Come sopporterò la tua sepoltura di tre giorni? Sono straziate le mie viscere
materne! Quando ti
vedrò, o Salvatore, luce intemporale, gioia e diletto del mio cuore? esclamava
la Vergine gemendo. Piangeva amaramente la tua Madre immacolata, o Verbo, vedendo nella tomba
te, eterno Dio ineffabile. Vedendo la tua morte, o Cristo mio, la tua purissima
Madre gridava a te amaramente: Non ti attardare, o vita, tra i morti! O mia
dolce primavera, dolcissimo Figlio mio, dove è tramontata la tua bellezza? Per
liberare Adamo ed Eva io soffro tutto questo: non piangere, Madre...”.
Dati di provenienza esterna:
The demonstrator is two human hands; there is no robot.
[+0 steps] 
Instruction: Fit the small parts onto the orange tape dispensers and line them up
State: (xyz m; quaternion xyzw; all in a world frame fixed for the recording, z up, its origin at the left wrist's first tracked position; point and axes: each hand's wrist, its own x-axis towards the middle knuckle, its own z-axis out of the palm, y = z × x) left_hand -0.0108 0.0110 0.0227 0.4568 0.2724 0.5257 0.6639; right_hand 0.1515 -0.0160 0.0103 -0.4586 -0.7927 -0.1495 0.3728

Oltre alla Madre di Dio, attorno alla
tomba vivificante di Cristo ci sono Giuseppe di Arimatea, Nicodemo e le donne
mirofore che diventano tipo della Chiesa che offre al corpo di Cristo gli
unguenti, gli aromi, le cure e l’amore verso Colui che si è incarnato, è morto
ed è risorto il terzo giorno: “Venite, cantiamo al Cristo morto un sacro
compianto, come un tempo le miròfore, per udire con loro il saluto: Gioite’! Sei
tu, o Verbo, il vero unguento profumato che mai vien meno, perciò le miròfore
ti portavano unguenti: a te, il vivente, come a un morto. Con aromi, o Cristo,
Nicodemo e il nobile Giuseppe, compongono in modo nuovo la tua salma,
esclamando: Trema, o terra tutta! Cosparsero di unguenti profumati il sepolcro,
le miròfore, giungendo al mattino al far del giorno.. Aromi e unguenti offrono
le discepole al sepolcro. E subito odono, in cambio dei loro doni, il saluto: Gioite!”.
Gli Enkomia
del Sabato Santo diventano una vera e propria catechesi sulla fede
cristiana: la creazione, il peccato, la vera incarnazione del Verbo di Dio, la
sua passione, morte e risurrezione, la maternità divina di Maria. È Maria che
parla, che piange e si rallegra; è la Chiesa stessa che ha le doglie del dolore
e la gioia della risurrezione; siamo ognuno di noi coinvolti, concelebranti,
come soltanto la liturgia sa e deve farlo nella celebrazione della nostra fede.